Originaire du Japon, connu pour sa longévité exceptionnelle.
Caractéristiques principales :

  • forte consommation de légumes, patate douce violette, tofu, algues
  • faible consommation de viande et de sucre
  • densité énergétique modérée
  • principe du hara hachi bu : manger jusqu’à 80 % de satiété

Régimes thérapeutiques et particuliers

Certains régimes répondent à des contraintes médicales ou physiologiques spécifiques ; ils n’ont pas de vocation écologique ou éthique intégrée mais modifient la structure de l’alimentation :

  • Régime sans gluten (maladie cœliaque / sensibilité)
  • Régimes pauvres en sel, en graisses, en sucre
  • Régime cétogène (utilisé dans certaines pathologies dont certaines formes d’épilepsie)

Ces régimes ne sont pas nécessairement végétaux ; ils sont mentionnés ici à titre de repère.

Pourquoi choisir une alimentation végétale ?

Adopter une alimentation végétale répond à plusieurs motivations courantes :

  • Santé : davantage de fibres, moins de graisses saturées, apport varié en micronutriments.
  • Écologie : moindre empreinte carbone et pression sur les ressources.
  • Éthique : réduction du recours aux produits animaux.
  • Finances : les aliments végétaux de base (légumineuses, céréales, légumes de saison) sont souvent plus économiques que les produits animaux.

Quelle que soit l’approche retenue, le passage à une cuisine plus végétale nécessite de comprendre comment couvrir ses besoins nutritionnels, en particulier autour des protéines végétales.


2. Équilibre nutritionnel végétal

Adopter une alimentation végétale nécessite de repenser la composition de ses repas.
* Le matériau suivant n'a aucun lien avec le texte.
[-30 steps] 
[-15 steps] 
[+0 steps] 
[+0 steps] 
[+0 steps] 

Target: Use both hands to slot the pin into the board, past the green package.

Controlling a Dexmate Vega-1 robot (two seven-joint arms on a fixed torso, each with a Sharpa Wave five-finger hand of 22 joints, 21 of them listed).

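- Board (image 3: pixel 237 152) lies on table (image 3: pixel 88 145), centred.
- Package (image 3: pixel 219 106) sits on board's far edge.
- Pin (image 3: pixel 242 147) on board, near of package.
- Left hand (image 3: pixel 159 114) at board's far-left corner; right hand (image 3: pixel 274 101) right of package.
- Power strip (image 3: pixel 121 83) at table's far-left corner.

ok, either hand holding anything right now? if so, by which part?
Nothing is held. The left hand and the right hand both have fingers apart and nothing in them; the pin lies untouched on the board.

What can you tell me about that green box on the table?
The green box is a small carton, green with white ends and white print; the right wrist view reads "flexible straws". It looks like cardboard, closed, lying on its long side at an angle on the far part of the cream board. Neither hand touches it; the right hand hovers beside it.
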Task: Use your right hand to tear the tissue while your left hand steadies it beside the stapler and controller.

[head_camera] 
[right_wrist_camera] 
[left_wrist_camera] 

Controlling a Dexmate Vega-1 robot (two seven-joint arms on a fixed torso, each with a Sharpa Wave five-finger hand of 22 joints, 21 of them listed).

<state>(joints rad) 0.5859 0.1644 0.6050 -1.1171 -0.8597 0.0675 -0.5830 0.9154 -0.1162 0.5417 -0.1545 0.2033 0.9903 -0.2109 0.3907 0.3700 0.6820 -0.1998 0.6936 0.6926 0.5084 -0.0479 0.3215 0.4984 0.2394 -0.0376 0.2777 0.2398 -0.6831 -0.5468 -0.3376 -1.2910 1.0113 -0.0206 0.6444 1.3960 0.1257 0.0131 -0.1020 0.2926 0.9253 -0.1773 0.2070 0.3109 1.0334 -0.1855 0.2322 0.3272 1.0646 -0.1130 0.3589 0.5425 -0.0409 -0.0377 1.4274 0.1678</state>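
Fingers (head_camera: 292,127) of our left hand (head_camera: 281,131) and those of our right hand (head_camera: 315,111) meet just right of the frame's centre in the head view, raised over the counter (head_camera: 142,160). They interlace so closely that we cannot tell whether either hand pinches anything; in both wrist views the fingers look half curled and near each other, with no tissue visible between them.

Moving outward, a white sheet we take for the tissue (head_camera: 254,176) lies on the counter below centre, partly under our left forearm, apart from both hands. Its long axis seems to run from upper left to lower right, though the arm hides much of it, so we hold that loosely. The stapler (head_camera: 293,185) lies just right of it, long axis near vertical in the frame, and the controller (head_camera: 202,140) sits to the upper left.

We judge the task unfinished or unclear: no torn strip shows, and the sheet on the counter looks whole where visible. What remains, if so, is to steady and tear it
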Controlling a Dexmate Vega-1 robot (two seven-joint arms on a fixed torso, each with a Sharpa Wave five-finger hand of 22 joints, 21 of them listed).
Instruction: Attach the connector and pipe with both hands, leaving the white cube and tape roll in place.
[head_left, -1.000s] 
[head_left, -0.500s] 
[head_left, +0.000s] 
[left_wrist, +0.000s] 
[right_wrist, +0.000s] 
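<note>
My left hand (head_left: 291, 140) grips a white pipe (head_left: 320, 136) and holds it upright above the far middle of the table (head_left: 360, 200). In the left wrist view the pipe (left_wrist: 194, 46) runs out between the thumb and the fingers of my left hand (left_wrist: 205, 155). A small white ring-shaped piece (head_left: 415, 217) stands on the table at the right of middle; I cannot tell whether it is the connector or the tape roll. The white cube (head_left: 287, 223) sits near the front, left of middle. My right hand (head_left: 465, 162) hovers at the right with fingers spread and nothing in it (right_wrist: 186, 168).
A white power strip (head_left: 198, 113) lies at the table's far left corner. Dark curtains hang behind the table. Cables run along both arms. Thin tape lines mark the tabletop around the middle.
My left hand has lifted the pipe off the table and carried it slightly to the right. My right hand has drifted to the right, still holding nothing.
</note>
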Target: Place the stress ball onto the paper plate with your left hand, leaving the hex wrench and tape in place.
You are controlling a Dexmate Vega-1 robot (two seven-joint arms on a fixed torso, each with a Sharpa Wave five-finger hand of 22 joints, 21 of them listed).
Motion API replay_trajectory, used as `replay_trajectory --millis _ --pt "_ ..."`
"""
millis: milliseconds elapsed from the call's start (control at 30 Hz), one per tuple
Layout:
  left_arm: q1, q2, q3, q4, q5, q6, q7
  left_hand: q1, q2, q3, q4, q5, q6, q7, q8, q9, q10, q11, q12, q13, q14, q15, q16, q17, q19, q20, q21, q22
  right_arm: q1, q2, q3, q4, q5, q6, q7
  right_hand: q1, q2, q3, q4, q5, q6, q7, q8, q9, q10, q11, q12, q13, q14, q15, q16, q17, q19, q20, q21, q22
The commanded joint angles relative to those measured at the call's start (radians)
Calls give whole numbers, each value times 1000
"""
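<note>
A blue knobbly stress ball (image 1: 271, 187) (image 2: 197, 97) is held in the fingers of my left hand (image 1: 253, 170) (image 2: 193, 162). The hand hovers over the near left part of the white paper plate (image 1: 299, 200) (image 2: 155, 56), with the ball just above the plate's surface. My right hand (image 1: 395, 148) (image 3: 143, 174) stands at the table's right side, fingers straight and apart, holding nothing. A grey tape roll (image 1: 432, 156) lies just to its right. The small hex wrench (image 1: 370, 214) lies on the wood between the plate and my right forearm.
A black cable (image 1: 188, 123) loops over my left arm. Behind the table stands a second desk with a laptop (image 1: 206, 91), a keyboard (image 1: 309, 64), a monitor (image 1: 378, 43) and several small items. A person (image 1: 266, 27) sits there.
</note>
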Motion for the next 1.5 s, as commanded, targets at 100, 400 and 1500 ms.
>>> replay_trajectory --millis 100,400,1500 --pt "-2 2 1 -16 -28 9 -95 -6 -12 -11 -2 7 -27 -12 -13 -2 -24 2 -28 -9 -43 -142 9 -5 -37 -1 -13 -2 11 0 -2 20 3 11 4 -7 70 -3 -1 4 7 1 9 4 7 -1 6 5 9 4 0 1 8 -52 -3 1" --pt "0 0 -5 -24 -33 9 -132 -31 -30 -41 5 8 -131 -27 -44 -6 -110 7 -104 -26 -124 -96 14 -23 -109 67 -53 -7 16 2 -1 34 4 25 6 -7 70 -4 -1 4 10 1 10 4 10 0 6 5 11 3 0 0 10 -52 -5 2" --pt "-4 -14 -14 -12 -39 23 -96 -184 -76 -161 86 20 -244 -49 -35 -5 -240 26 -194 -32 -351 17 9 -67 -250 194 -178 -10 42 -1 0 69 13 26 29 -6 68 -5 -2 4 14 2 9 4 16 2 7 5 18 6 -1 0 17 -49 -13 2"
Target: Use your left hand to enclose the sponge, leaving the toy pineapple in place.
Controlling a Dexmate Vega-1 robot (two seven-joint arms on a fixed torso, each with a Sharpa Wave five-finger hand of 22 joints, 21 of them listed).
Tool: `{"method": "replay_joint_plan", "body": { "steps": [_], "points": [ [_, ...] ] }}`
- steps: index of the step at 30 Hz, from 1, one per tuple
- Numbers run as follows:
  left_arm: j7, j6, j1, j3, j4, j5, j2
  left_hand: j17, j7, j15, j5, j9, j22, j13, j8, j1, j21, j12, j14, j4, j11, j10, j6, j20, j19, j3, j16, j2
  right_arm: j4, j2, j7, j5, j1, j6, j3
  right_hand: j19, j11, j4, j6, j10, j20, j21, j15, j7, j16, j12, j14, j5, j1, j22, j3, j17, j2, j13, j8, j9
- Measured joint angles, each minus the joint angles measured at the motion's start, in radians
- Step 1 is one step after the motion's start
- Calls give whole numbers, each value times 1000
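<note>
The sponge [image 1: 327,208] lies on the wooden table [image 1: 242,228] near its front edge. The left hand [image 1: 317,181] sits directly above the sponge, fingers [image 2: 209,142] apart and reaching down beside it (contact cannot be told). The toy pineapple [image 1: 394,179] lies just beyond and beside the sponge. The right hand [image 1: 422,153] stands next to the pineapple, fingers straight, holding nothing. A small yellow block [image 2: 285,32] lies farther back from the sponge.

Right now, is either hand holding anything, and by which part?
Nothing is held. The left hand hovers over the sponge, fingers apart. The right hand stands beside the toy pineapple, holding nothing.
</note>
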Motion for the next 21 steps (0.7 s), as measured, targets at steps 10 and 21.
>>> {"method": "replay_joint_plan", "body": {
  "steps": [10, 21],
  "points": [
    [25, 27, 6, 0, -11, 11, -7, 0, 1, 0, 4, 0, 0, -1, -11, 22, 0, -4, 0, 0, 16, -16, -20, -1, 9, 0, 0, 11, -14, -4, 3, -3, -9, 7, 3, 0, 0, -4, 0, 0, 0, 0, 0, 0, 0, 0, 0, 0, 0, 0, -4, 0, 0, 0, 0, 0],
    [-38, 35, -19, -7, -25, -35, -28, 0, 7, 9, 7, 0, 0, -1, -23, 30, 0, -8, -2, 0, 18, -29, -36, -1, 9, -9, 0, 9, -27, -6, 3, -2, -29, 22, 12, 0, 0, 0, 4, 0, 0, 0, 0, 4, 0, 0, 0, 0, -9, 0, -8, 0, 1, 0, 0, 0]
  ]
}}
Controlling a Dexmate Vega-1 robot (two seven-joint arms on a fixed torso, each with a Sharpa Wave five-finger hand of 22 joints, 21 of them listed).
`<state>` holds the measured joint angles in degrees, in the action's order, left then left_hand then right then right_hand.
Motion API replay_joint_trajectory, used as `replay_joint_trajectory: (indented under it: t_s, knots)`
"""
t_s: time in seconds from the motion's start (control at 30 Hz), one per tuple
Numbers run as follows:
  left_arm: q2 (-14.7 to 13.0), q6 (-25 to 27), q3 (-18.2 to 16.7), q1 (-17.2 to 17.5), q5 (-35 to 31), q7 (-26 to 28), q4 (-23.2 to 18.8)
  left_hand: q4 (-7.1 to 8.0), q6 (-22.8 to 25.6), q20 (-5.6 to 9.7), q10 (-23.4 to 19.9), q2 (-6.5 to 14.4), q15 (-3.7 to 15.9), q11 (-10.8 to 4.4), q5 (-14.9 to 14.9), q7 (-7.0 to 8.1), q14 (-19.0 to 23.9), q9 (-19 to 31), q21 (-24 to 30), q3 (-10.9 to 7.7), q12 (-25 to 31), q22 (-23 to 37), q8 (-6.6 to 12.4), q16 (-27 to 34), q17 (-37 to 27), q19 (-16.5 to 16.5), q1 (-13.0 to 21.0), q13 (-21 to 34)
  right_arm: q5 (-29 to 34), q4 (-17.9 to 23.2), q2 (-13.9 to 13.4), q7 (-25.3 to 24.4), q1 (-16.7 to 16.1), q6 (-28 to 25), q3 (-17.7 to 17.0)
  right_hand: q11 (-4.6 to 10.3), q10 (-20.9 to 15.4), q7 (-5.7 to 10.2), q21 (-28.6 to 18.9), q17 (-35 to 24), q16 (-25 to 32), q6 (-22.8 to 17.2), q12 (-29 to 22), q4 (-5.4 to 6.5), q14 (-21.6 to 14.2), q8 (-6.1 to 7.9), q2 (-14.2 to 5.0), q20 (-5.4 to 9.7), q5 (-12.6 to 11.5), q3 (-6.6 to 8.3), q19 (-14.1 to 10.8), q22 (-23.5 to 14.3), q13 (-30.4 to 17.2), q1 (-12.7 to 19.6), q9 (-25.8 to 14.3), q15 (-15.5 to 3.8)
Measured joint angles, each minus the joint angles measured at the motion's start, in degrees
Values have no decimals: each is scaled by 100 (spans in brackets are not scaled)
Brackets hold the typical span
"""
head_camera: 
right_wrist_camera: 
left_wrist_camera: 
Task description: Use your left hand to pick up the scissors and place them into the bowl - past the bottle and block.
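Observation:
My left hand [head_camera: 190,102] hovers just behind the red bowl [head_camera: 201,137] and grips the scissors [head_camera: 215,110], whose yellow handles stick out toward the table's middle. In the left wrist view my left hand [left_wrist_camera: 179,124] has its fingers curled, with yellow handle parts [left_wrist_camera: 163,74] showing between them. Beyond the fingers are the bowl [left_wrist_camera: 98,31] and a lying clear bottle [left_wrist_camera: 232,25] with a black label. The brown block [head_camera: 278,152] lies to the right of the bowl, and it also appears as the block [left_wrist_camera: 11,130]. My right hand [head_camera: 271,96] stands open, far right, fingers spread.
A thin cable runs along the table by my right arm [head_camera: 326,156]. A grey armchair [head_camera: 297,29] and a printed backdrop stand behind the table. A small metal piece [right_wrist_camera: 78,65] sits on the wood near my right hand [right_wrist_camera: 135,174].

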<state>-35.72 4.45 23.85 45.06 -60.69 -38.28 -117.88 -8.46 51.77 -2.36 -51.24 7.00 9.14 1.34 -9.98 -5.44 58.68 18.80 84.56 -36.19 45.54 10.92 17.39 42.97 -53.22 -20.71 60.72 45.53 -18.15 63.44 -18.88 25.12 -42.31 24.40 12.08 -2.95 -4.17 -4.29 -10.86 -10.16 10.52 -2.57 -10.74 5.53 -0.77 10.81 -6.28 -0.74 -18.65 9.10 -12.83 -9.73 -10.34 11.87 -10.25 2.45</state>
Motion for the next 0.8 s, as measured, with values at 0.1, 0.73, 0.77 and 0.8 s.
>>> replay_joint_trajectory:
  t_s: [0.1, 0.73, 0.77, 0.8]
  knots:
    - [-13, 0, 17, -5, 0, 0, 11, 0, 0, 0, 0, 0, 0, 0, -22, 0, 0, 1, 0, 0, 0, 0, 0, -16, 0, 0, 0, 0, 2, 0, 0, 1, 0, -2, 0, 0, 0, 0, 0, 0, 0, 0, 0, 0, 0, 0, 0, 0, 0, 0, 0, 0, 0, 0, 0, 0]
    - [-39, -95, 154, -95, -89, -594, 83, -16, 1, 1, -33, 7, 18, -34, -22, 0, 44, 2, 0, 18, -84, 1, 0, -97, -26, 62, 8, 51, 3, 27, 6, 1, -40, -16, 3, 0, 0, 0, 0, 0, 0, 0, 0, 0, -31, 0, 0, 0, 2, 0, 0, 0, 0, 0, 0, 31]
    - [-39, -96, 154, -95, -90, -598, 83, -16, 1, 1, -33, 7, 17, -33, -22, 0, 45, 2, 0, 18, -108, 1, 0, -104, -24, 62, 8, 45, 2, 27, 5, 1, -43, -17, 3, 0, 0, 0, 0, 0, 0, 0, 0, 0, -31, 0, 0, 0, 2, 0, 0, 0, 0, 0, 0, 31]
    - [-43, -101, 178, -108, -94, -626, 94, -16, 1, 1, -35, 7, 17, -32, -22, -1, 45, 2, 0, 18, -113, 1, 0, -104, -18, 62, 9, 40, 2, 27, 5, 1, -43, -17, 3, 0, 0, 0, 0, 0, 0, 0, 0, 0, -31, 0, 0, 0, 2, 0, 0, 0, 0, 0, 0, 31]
La viande, le poisson, les œufs et les produits laitiers fournissent des protéines complètes, riches en tous les acides aminés essentiels, ainsi que du fer héminique, de la vitamine B12, du calcium, des oméga-3 longue chaîne (DHA/EPA) et d’autres vitamines du groupe B.

Dans un régime végétarien, les œufs et les produits laitiers compensent en grande partie ces apports. Diversifier ses repas en particulier en augmentant le taux de protéine végétale est généralement suffisant. Dans un régime végétalien, où tous les produits animaux sont exclus, il devient important de s’assurer que tous ses besoins nutritionnels soient correctement couvert, en particulier quand on débute une transition sur ce type de régime. Spoiler alerte : c’est faisable et relativement simple à faire !


2.1. Les Protéines végétales

Les protéines sont constituées d’acides aminés, dont 9 sont essentiels : notre corps ne peut pas les synthétiser et doit les obtenir via l’alimentation. Les protéines animales contiennent tous ces acides aminés en quantité suffisante, ce qui en fait des protéines complètes.

Dans le végétal, aucune source unique ne contient tous les acides aminés essentiels en proportion optimale, sauf quelques exceptions bien pratique : tofu, quinoa, soja. Pour les autres, les acides aminés sont réparti en fonction des aliment, il est donc important de varier les sources et combiner plusieurs aliments pour obtenir tous les acides aminés dont nous avons besoin.

Point d’attention complémentaire, la biodisponibilité (capacité d’absorption des nutriments) des protéines végétales est légèrement inférieure à celle des produits animaux, ce qui peut nécessiter de consommer un peu plus de protéines végétales pour répondre à ses besoins. Dans certains cas, on peut l’améliorer avec des techniques de cuisine : trempage, cuisson, germination ou fermentation.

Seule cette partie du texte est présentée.